» DIRECTIONS:
Retype exactly what appears below from the line containing "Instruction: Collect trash" down to the line containing "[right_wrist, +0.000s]", keeping both end lines. Do not include pictures.

EXERCISE MATERIAL START

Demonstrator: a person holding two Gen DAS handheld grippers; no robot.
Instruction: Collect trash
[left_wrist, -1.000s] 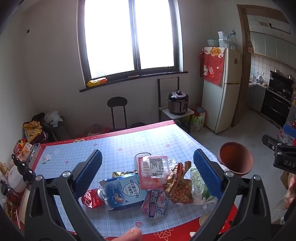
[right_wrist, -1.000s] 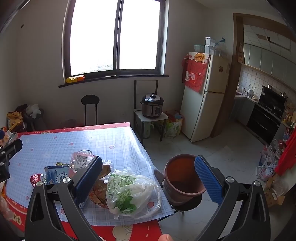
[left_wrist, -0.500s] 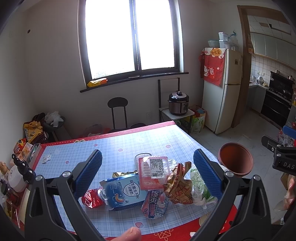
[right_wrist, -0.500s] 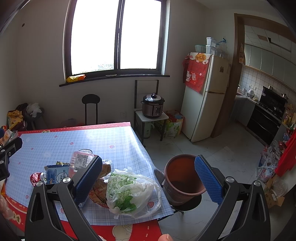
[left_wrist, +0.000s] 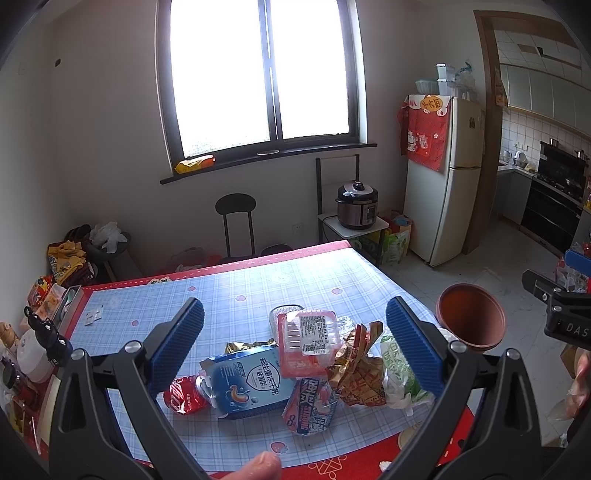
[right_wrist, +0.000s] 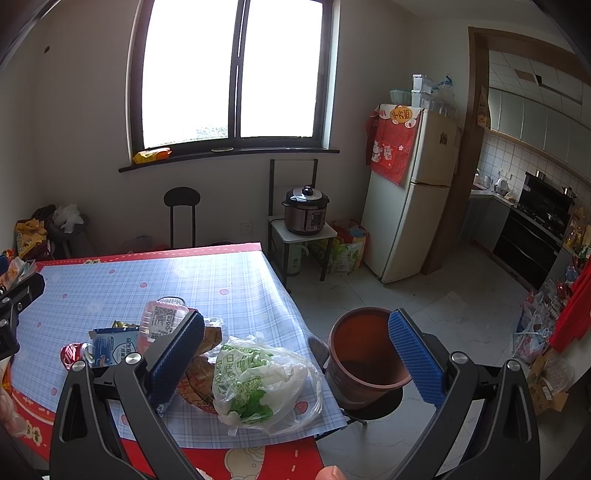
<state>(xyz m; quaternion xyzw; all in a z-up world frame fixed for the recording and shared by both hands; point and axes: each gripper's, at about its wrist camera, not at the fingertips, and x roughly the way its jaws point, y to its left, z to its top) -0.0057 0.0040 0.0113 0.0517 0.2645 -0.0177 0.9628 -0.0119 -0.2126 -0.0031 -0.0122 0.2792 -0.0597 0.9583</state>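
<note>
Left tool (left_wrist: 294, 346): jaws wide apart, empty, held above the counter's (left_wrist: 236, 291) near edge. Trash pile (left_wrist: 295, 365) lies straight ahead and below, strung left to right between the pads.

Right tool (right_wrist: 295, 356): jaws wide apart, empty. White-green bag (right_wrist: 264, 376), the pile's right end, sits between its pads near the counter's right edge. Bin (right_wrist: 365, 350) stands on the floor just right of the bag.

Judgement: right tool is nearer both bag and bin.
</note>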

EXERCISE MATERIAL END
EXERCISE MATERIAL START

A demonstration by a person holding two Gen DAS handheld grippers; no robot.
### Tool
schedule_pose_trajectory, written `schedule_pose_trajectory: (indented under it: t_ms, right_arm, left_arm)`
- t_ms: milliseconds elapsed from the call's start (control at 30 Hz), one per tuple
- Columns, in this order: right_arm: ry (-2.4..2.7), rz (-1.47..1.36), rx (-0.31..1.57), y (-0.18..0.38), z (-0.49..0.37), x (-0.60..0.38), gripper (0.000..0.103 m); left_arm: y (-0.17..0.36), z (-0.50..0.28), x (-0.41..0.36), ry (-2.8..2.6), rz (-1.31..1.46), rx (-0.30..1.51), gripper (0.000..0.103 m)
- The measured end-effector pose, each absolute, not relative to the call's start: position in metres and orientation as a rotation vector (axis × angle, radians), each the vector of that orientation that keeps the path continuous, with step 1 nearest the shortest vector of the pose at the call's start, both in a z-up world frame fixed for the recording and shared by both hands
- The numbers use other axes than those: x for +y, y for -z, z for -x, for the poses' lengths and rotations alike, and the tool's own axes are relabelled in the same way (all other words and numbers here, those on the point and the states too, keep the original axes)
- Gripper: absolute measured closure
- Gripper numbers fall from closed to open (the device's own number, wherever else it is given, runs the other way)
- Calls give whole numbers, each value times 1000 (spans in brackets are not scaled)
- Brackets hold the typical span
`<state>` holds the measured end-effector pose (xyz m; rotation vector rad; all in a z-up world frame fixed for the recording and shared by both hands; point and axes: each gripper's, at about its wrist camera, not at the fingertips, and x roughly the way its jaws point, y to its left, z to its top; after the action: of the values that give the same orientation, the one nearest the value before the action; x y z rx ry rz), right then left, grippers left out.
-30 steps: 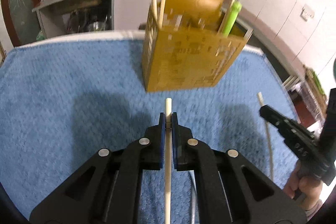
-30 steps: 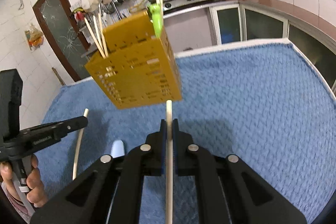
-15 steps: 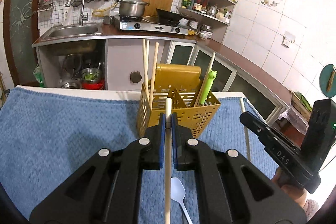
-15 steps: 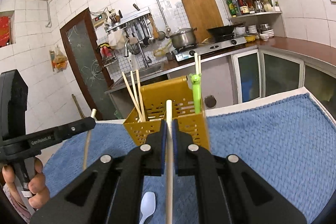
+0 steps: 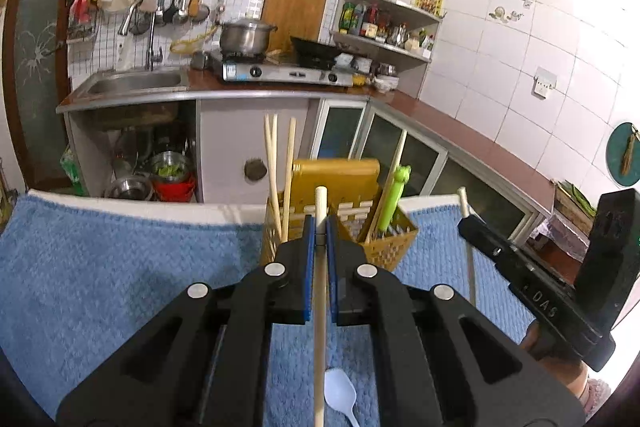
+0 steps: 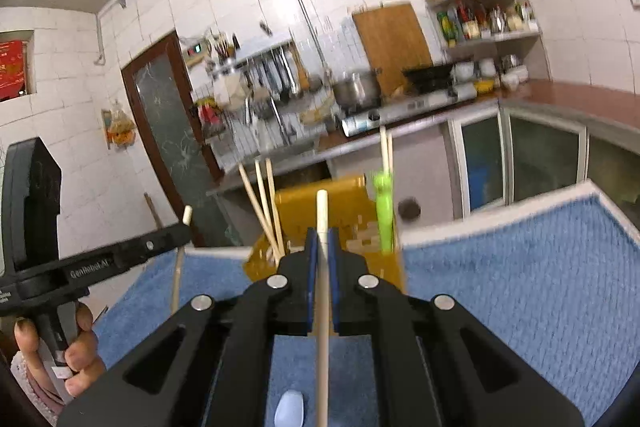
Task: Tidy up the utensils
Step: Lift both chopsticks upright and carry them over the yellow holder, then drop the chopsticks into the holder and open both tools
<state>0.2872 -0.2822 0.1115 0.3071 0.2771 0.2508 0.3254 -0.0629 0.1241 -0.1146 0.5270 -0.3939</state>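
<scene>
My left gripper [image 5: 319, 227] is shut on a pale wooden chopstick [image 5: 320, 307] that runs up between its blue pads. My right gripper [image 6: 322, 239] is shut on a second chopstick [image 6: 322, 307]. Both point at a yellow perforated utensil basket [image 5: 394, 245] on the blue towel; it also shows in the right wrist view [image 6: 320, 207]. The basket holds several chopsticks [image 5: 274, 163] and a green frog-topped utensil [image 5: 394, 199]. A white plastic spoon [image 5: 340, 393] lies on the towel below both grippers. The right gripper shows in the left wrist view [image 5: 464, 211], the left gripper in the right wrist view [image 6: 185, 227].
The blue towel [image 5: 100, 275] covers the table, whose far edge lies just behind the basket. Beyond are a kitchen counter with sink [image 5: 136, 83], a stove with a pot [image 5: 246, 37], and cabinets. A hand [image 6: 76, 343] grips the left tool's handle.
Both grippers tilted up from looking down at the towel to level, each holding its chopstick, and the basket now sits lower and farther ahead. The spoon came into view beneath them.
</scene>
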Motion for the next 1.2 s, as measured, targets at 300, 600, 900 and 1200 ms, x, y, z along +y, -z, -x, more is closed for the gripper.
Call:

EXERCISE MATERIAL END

» TASK RESPONSE:
Instruction: Collect trash
[left_wrist, -1.000s] 
[right_wrist, -1.000s] 
[left_wrist, -0.500s] 
[right_wrist, -0.500s] 
[left_wrist, +0.000s] 
[right_wrist, +0.000s] 

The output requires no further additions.